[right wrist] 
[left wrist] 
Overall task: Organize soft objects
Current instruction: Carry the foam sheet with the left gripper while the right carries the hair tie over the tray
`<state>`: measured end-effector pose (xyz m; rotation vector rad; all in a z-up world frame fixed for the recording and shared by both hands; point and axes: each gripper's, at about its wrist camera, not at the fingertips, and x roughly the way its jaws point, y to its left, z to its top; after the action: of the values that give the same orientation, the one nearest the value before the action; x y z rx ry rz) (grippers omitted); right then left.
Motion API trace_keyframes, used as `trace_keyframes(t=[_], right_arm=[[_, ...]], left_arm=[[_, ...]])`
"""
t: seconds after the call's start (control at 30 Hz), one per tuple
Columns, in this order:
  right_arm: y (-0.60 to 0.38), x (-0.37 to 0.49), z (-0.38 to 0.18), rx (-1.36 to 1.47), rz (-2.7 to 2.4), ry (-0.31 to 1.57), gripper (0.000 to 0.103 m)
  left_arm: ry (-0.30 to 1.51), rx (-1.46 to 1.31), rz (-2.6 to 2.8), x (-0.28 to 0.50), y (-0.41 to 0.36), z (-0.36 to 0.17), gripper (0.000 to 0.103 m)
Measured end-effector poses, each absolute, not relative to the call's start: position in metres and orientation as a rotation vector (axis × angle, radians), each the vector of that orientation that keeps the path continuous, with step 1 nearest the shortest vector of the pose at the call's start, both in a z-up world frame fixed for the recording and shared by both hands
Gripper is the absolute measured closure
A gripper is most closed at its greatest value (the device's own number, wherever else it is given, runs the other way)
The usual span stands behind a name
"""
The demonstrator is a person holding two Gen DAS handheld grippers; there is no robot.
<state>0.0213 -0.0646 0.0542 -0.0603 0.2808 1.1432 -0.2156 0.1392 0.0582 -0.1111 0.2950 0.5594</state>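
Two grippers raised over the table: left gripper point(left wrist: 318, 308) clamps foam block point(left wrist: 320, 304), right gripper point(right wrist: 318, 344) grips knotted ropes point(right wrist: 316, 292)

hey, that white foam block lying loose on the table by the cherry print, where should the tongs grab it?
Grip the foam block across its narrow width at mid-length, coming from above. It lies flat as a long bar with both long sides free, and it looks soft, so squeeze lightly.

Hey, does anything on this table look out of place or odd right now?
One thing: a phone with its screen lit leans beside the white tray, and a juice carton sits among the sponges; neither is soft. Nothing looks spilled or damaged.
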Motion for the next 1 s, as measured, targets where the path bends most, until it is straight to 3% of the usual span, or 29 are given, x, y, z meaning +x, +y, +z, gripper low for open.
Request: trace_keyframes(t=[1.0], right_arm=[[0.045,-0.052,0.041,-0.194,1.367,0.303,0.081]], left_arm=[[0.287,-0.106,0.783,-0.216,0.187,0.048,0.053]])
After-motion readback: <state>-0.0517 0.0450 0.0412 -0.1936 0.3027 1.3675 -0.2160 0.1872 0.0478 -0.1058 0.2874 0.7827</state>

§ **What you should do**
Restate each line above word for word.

§ **Task answer**
[right wrist] 
[left wrist] 
Overall task: Organize soft objects
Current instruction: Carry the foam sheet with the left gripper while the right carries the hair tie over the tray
`<state>`: measured end-effector pose (xyz m; rotation vector rad; all in a z-up world frame fixed for the recording and shared by both hands; point and axes: each gripper's, at about its wrist camera, not at the fingertips, and x roughly the way its jaws point, y to its left, z to its top; after the action: of the values that give the same orientation, the one nearest the value before the action; x y z rx ry rz) (grippers omitted); right then left.
Motion API trace_keyframes, used as `trace_keyframes(t=[_], right_arm=[[_, ...]], left_arm=[[_, ...]])`
"""
t: seconds after the call's start (control at 30 Hz), one per tuple
Columns, in this order:
  right_arm: y (-0.60 to 0.38), x (-0.37 to 0.49), z (-0.38 to 0.18), rx (-1.36 to 1.47), rz (-2.7 to 2.4), ry (-0.31 to 1.57), gripper (0.000 to 0.103 m)
  left_arm: ry (-0.30 to 1.51), rx (-1.46 to 1.31), rz (-2.6 to 2.8), x (-0.28 to 0.50), y (-0.41 to 0.36), z (-0.36 to 0.17), gripper (0.000 to 0.103 m)
Measured end-effector poses, each absolute, not relative to the call's start: position in metres and orientation as a rotation vector (axis × angle, radians), each the vector of that orientation that keeps the path continuous, with step 1 nearest the shortest vector of the pose at the call's start, both in a z-up world frame fixed for the recording and shared by both hands
Gripper is the absolute measured closure
A gripper is most closed at its greatest value (the device's own number, wherever else it is given, runs the other way)
The usual span stands behind a name
"""
The demonstrator is a person holding two Gen DAS handheld grippers; there is no robot.
<state>0.0213 -0.0646 0.0542 -0.0603 0.2808 1.1432 -0.2156 0.1392 0.0582 -0.1111 0.2950 0.5594</state>
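Two grippers raised over the table: left gripper point(left wrist: 318, 308) clamps foam block point(left wrist: 320, 304), right gripper point(right wrist: 318, 344) grips knotted ropes point(right wrist: 316, 292)

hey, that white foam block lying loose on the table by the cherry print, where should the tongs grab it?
Grip the foam block across its narrow width at mid-length, coming from above. It lies flat as a long bar with both long sides free, and it looks soft, so squeeze lightly.

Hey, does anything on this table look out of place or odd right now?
One thing: a phone with its screen lit leans beside the white tray, and a juice carton sits among the sponges; neither is soft. Nothing looks spilled or damaged.
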Motion for the next 1 s, as measured, targets where the path bends most, until it is straight to 3% of the usual span, or 29 are given, x, y, z meaning +x, +y, +z, gripper low for open.
Request: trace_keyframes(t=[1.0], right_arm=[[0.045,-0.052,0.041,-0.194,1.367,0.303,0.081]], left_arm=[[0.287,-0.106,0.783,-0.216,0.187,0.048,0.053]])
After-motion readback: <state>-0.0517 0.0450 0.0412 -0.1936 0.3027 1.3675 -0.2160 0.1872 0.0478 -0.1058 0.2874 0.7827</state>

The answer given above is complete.